┌────────

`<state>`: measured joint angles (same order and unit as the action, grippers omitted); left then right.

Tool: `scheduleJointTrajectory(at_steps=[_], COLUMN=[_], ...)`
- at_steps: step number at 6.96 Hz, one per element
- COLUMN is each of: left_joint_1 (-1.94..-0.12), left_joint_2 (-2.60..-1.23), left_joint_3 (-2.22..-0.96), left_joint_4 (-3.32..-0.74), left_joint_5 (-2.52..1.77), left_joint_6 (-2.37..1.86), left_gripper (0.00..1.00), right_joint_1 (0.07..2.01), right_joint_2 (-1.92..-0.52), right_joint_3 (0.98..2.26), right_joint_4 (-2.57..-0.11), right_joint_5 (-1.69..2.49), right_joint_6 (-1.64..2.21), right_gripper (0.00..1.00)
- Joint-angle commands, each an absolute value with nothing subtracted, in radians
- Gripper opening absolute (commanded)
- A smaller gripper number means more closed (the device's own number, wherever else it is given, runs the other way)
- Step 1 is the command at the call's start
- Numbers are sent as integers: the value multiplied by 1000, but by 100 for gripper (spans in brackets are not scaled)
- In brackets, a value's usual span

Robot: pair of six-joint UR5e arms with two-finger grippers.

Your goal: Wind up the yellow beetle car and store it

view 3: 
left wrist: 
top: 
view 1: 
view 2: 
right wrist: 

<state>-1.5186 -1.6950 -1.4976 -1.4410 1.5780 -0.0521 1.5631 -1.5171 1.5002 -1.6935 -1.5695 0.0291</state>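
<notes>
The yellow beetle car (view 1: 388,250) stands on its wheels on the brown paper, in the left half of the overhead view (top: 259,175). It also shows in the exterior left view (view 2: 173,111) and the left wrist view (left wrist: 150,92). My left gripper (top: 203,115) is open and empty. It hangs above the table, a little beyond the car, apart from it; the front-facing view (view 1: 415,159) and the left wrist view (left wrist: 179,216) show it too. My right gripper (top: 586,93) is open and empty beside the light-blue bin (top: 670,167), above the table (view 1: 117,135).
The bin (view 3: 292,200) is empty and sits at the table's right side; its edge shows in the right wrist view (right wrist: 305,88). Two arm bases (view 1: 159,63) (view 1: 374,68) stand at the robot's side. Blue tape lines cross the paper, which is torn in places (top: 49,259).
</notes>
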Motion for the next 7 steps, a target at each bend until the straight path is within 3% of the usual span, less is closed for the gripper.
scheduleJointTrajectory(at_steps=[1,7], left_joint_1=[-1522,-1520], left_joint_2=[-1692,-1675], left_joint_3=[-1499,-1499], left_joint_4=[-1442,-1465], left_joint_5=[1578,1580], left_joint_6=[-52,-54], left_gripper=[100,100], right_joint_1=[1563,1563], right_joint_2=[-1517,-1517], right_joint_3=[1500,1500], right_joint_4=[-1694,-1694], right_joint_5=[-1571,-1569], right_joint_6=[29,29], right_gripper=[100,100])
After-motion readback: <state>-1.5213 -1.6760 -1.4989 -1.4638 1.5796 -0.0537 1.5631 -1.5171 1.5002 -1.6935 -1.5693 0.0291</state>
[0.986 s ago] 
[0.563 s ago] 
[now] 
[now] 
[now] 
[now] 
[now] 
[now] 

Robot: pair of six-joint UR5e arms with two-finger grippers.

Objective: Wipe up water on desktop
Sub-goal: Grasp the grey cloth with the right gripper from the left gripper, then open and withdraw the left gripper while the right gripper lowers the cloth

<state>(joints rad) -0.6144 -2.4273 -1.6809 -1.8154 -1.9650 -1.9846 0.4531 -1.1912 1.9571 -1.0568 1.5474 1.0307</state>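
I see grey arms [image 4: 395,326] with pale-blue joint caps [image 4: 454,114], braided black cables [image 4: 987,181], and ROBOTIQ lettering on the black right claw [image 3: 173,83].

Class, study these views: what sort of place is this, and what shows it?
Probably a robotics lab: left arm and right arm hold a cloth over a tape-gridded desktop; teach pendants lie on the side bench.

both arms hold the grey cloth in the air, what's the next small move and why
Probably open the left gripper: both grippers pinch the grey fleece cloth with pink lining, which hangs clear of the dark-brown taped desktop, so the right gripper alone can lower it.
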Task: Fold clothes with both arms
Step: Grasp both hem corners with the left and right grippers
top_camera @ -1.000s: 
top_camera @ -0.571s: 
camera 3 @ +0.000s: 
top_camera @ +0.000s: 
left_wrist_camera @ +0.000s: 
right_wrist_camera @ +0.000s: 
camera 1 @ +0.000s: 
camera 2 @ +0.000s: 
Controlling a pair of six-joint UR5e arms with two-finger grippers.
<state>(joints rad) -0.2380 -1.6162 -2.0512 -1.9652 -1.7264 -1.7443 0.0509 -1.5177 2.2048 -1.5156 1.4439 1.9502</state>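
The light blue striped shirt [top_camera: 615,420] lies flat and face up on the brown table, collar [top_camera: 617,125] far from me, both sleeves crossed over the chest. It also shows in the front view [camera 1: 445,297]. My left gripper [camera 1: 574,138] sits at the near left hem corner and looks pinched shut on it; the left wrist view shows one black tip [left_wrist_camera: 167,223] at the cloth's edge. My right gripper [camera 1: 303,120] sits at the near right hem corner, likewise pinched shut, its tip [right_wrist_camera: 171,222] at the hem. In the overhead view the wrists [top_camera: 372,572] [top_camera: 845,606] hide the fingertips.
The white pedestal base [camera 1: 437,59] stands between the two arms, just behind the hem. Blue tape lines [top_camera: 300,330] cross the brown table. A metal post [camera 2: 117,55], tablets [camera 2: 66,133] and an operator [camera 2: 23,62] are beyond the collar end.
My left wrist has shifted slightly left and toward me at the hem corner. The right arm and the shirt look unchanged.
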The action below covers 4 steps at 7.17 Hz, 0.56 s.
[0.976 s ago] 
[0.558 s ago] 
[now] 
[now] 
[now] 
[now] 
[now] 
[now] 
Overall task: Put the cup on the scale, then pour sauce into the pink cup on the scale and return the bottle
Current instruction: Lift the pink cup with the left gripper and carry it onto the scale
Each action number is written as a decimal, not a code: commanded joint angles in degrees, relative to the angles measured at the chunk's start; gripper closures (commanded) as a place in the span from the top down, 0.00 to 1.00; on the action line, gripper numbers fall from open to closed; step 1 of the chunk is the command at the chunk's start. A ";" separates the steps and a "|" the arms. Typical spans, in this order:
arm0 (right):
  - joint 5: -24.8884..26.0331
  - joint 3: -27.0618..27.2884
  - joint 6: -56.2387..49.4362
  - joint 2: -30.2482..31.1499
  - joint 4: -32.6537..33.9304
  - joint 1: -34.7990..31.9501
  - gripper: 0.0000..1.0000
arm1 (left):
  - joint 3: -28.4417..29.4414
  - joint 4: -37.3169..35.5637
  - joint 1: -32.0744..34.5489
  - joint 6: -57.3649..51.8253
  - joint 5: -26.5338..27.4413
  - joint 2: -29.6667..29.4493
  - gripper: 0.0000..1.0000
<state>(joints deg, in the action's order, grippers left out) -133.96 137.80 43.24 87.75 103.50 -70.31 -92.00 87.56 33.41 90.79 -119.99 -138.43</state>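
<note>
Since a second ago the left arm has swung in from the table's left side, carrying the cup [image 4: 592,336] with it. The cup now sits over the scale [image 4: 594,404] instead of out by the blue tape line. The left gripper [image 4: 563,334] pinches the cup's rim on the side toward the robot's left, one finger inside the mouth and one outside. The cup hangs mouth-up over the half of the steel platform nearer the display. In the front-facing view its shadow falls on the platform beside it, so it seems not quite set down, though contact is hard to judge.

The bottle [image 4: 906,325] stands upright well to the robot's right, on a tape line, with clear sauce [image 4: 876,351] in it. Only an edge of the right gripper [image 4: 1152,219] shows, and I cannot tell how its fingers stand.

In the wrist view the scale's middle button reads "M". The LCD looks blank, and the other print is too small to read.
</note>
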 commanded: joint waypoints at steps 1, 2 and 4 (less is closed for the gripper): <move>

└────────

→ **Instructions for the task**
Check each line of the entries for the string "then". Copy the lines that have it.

→ **Output for this exercise**
`<state>`: measured joint angles (same order and unit as the action, grippers omitted); left then right.
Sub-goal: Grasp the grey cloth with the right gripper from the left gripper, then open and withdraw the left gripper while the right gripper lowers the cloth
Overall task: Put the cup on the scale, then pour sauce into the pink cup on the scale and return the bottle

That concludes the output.